§ **EXERCISE DESCRIPTION**: Your answer should be every line from the records that contains "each".
GIVEN ENTRIES START
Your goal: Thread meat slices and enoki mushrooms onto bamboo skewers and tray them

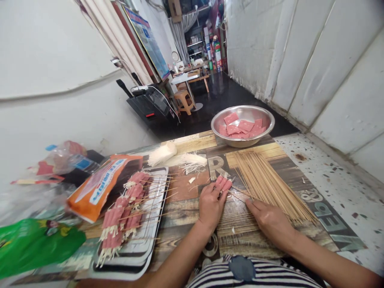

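Note:
My left hand is closed around a few pink meat rolls with pale enoki ends, held just above the patterned table. Two thin bamboo skewers run from these rolls toward my right hand, whose fingers pinch the near end of a skewer. How deep the points sit in the rolls cannot be made out. Beside my right hand lies a large fan of loose bamboo skewers. To the left, a metal tray carries several stacked, skewered enoki rolls.
A steel basin of flat pink meat slices stands at the table's far edge. Enoki bunches lie left of it. An orange packet and a green plastic bag crowd the left side.

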Demonstrator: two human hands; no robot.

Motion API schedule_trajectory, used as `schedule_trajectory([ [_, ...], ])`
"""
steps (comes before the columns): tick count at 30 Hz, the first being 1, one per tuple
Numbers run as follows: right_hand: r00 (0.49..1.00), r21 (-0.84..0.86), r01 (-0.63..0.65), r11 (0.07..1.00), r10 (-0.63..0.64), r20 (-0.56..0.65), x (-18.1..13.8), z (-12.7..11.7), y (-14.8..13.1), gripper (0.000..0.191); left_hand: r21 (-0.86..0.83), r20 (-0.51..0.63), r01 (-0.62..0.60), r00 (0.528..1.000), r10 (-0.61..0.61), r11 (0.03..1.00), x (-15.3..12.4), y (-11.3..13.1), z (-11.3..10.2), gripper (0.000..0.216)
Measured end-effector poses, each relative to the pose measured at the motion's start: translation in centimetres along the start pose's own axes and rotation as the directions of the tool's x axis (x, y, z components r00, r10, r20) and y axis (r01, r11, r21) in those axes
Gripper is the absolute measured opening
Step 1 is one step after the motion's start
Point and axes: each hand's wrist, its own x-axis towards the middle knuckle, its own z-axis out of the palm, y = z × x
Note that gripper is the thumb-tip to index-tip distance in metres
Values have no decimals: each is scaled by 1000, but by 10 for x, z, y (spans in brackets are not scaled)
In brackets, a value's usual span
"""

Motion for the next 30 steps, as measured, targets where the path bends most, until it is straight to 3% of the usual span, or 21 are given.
schedule_trajectory([
  [17,970,-34,-45,998,51,237,21,7,-9,36,-30,38,11,999,-10,999,-1,-3,4,29],
  [21,975,-49,-74,996,83,206,15,7,-6,31,-39,44,63,997,-61,997,2,0,-1,29],
  [25,973,-74,-158,985,168,156,4,2,9,11,-40,-2,77,997,-77,996,2,4,-20,27],
  [30,995,32,-80,996,78,54,-12,11,32,16,18,-24,85,996,-85,996,-29,2,-38,23],
])
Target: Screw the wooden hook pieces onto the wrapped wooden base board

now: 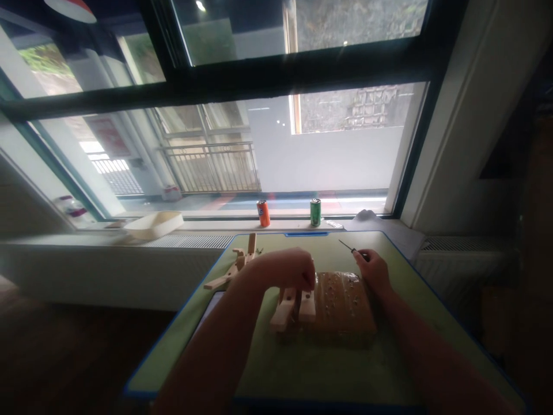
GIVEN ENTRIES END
§ **ANSWER**:
Measured end-effector poses, each relative to the pose measured at the motion's start: translation in centimetres along the start pose's own axes and rotation as the directions of the tool's x axis (x, y, z components r00, r10, r20) and y axis (r01, r11, r21) in those axes
Point and axes: each hand's wrist, its own x-axis towards the middle knuckle, its own z-axis out of the palm, y = z × x
Values have no decimals: each is scaled by 1000, but by 10 for x, z, y (spans in brackets are not scaled)

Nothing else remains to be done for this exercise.